Der Fettwanst stand vor ihr und schimpfte auf sie ein. Sein mächtiger, fettig schimmernder und penetrant nach Rosenöl stinkender Bart bebte vor Zorn. Ein seltsames großes Amulett hing vor seiner Brust – fast quadratisch und mit Türkisen besetzt. Sein langes, himmelblaues Gewand sah auf lächerliche Weise wie ein Kleid aus und auf der Spitze seiner merkwürdigen hoch aufragenden Mütze aus steifem Stoff steckte ein schwarzer Vogelflügel. Seine Augen hatte der Dicke mit einer schwarzen Paste umrandet, sodass sie größer und bedrohlicher aussahen.
Neben dem Schreihals erschien, wie aus dem Nichts entsprungen, ein hochgewachsener, muskelbepackter Kerl, der einen mit Messingnägeln beschlagenen Knüppel in Händen hielt.
Der Dicke rief etwas mit volltönender Stimme. Ringsherum wichen die Menschenkinder zurück, sodass sich auf der überfüllten Straße plötzlich ein Kreis bildete, in dessen Mitte Nandalee stand. Alle gafften sie jetzt an. Es waren ausnahmslos bärtige Männer unterschiedlichsten Alters. Die meisten schäbig bekleidet. Fast alle trugen irgendwelche Amulette an Lederschnüren um den Hals oder das Handgelenk. Durchbohrte Steine, Federn, Tierpfoten oder rot lackierte Holzscheiben. Wieder erhob der Dicke die Stimme. Er sah Nandalee herablassend an. Speichel sprühte aus seinem Mund, als er auf sie einschrie.

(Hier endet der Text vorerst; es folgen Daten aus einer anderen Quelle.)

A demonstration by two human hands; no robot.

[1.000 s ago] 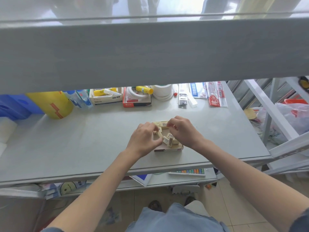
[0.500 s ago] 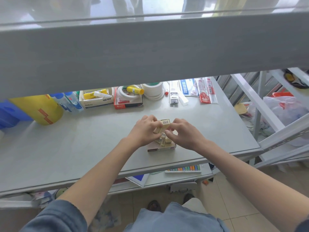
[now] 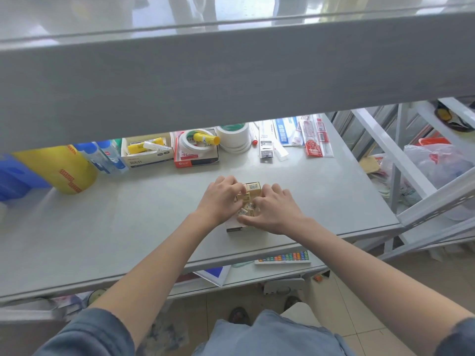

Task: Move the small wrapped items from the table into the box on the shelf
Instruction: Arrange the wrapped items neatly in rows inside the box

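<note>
A small cardboard box sits on the grey shelf, near its front edge. Several small beige wrapped items with barcode labels lie in it between my hands. My left hand curls its fingers over one beige item at the box's left side. My right hand has its fingers bent down into the box, touching the items there. The box's raised flap with a barcode stands behind the fingers. Most of the box's inside is hidden by both hands.
Along the back of the shelf stand a yellow tape roll, blue glue bottles, a white box of glue sticks, a red box with tape, white tape rolls and packaged rulers. An upper shelf edge overhangs.
Both hands have closed in over the box. The right hand has dropped lower into it and the left hand has shifted over a beige item.
</note>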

»Knie nieder, sofort«, herrschte Gonvalon sie in ihrer Sprache an. »Was hast du nur getan!« Der Schwertmeister warf sich auf die Knie und verneigte sich so tief, dass seine Stirn fast einen frischen Pferdeapfel berührte. Dabei stieß er laut unverständliches Gebrabbel in der Sprache der Menschen hervor.
»Bevor ich vor dem niederknie, lernen Fische laufen«, murmelte Nandalee. Sie griff nach dem Schwert auf ihrem Rücken, bekam aber nur dünne Äste zu packen. Die Waffe war ebenso wie ihr Köcher in einem großen Reisigbündel versteckt. Gonvalon hatte auf dieser Tarnung bestanden, da die Frauen Luwiens niemals Waffen trugen.
Auch Bidayn warf sich nun unterwürfig in den Schmutz der Straße. Zwischen den Gaffern erschien eine Gruppe Bewaffneter, deren Bronzehelme Kränze aus stehendem Rosshaar krönten. Ihre Rüstungen waren aus Hunderten übereinanderliegenden Metallschuppen gefertigt, sodass sie ein wenig aussahen wie große, goldene Fische auf Beinen.